Where I can have a chat with somebody without having any idea about their "success" and "class".

I wonder how much the "rat race" mindset correlates with depression, anxiety, cynicism...


I live in a rat race city and this mindset really only exists in the less dense areas. Never met anyone when I lived in the dense part of town who would think twice about speaking with me.


>Why take care of your body if your life is crap?

So that your life is less crappy? You've gotta start somewhere, or not at all.

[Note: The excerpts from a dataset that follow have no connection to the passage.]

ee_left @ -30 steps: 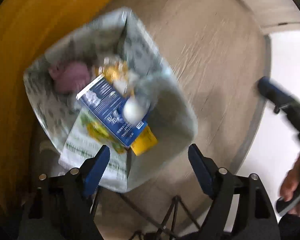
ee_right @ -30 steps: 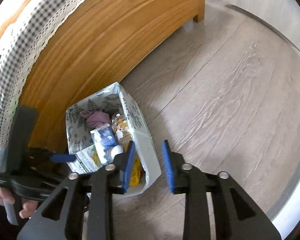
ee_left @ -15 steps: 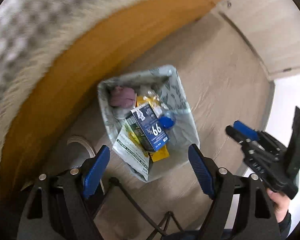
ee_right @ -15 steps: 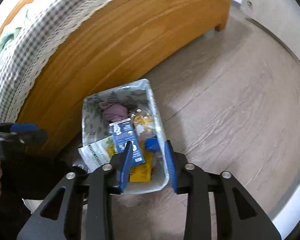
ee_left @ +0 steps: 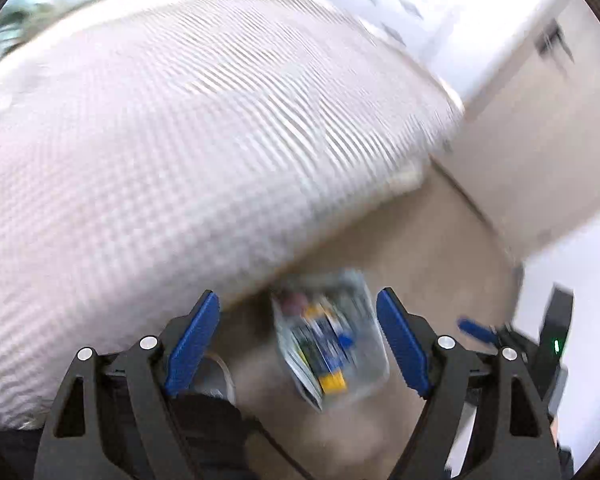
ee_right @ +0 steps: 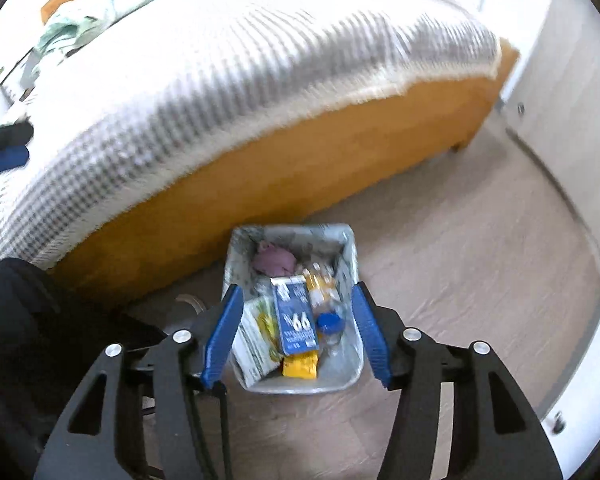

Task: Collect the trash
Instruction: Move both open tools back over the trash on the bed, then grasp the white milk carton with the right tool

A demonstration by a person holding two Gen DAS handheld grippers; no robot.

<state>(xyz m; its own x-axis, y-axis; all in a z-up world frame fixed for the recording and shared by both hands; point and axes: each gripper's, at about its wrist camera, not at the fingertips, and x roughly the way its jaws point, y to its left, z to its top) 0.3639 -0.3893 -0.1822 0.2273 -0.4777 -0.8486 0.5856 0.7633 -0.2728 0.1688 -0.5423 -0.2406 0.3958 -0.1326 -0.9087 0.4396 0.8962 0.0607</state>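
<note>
Right gripper point(ee_right: 296, 332): pointed steeply down at the floor, jaws part-way apart and opening. Nothing sits between the blue pads; they touch nothing. The bin point(ee_right: 350, 256) shows in the gap, well below.

Left gripper point(ee_left: 298, 344): also tilted steeply down, jaws spread wide and empty. That view is heavily blurred. The right gripper's blue tip appears at its right edge; the left gripper's blue tip appears at the left edge of the right wrist view. No hand is clearly visible in either view.

Bin: a pale patterned container standing on the wood floor point(ee_right: 460, 264), just beside the orange wooden bed frame point(ee_right: 300, 160). It holds the trash: a blue carton point(ee_right: 294, 316) lying across the top, a green-and-white pack point(ee_right: 256, 332) at its left, a yellow wrapper point(ee_right: 300, 368) at the near end, a blue cap point(ee_right: 330, 322) at the right, a yellow-labelled item point(ee_right: 320, 284) and a crumpled pink piece point(ee_right: 274, 260) at the far end.

Beyond the bin: the bed, covered by a grey-and-white checked spread point(ee_right: 240, 80) with a pale fringe hanging over the frame. Pale cabinet fronts point(ee_right: 572, 120) stand at the far right.
</note>
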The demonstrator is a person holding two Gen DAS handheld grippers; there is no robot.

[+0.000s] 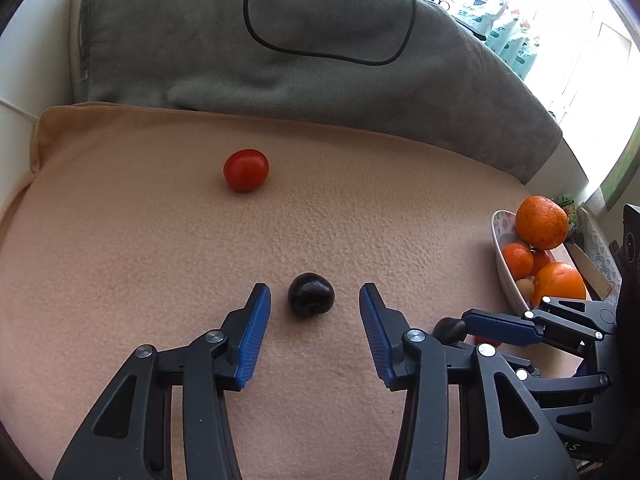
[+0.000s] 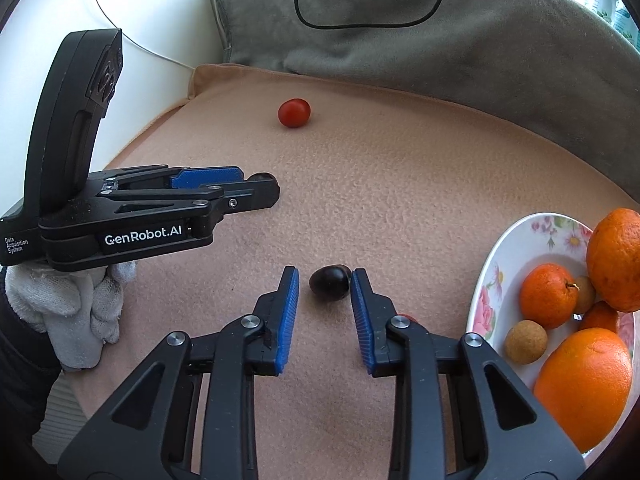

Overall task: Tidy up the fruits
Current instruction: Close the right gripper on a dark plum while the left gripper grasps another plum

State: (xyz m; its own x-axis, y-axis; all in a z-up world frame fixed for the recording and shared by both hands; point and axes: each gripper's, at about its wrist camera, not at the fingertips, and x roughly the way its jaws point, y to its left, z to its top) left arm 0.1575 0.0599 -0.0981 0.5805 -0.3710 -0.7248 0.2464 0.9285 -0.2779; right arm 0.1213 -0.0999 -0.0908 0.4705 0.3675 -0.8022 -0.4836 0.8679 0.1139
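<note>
Two cloths cover the scene: a grey blanket (image 1: 280, 60) at 12 o'clock with one black cable loop (image 1: 328, 12) on it, and a peach blanket (image 1: 160, 260) carrying the fruit. One floral bowl (image 2: 504, 264) at 3 o'clock in the right wrist view holds four oranges (image 2: 584, 384) and two small brown round fruits (image 2: 525, 341). One red cherry tomato (image 1: 245, 170) lies at 11 o'clock, well apart from everything. Two dark cherries lie loose: the first cherry (image 1: 311, 293) sits between the left tongs (image 1: 314, 300), whose pads stand apart, clear of it; the second cherry (image 2: 330, 282) sits between the right tongs (image 2: 325, 280), its right pad about touching, its left pad clear. One gloved hand (image 2: 80, 304) holds the left tool.
</note>
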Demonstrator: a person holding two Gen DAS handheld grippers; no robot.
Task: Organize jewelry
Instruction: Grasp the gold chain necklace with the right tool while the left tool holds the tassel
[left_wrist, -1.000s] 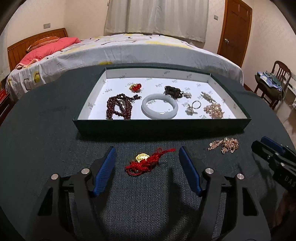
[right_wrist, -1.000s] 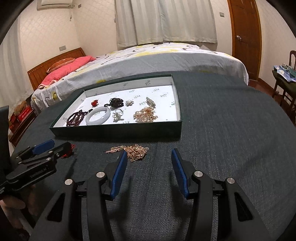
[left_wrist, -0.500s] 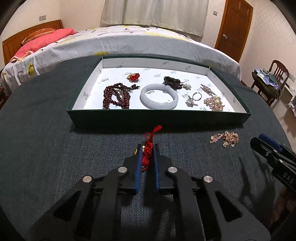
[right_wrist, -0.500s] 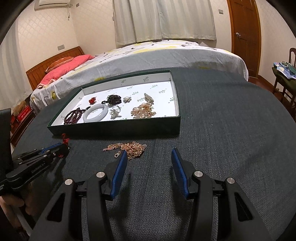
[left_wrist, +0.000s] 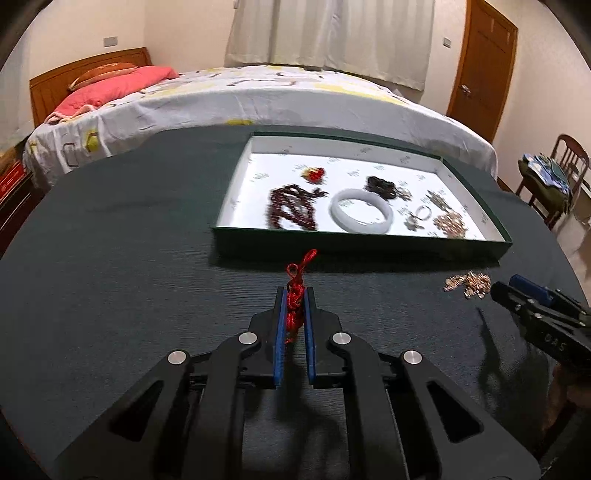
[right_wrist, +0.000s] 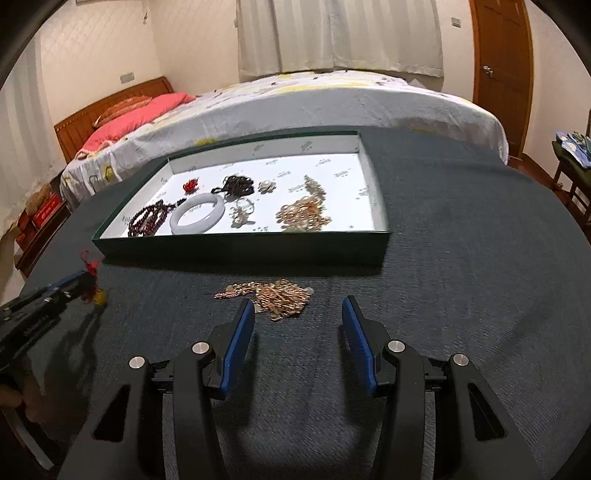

I think your basic point is correct, but misses the whole positive feedback loop part of the equation. You need momentum, which is difficult to get when you're going uphill in first gear, but the only alternatives to trying are accepting a crappy life or ending it, and those don't seem very appealing compared to living a non-crappy life.


Things like this are easy to theorize, but actually taking action when you have no decent paying job (or job at all), no friends, no lovelife, your family is just a bunch of psychos, and you are overall looking very unattractive, is hard. You can maybe start somewhere, but even after losing weight successfully, for example, your life still sucks. Why bother...


Why bother? Because even if your life still sucks it sucks _less_. The unattainability of a perfect life doesn't stop you from making incremental improvements. There's no real reason to do anything, of course. But you're here, living. Yesterday you decided to go to sleep and wake up again today, rather than ending it all. If today was worth living for you, tomorrow probably is too. Could tomorrow be better than today, even a little bit, if you pursued some course of action today? If so, why wouldn't you pursue that course of action? How much would your life improve over the next decade if you spent time incrementally improving it most days?

Fixing all of the problems in your life is probably not possible, but incremental improvements are entirely attainable, and they build up over time. Once you have momentum you can start shifting gears. You lost weight? Well great, now some of those superficial humans might be willing to befriend you...


I think that from a certain point on disease chooses you, no matter how much one tries to “stay healthy” and all the associated tropes.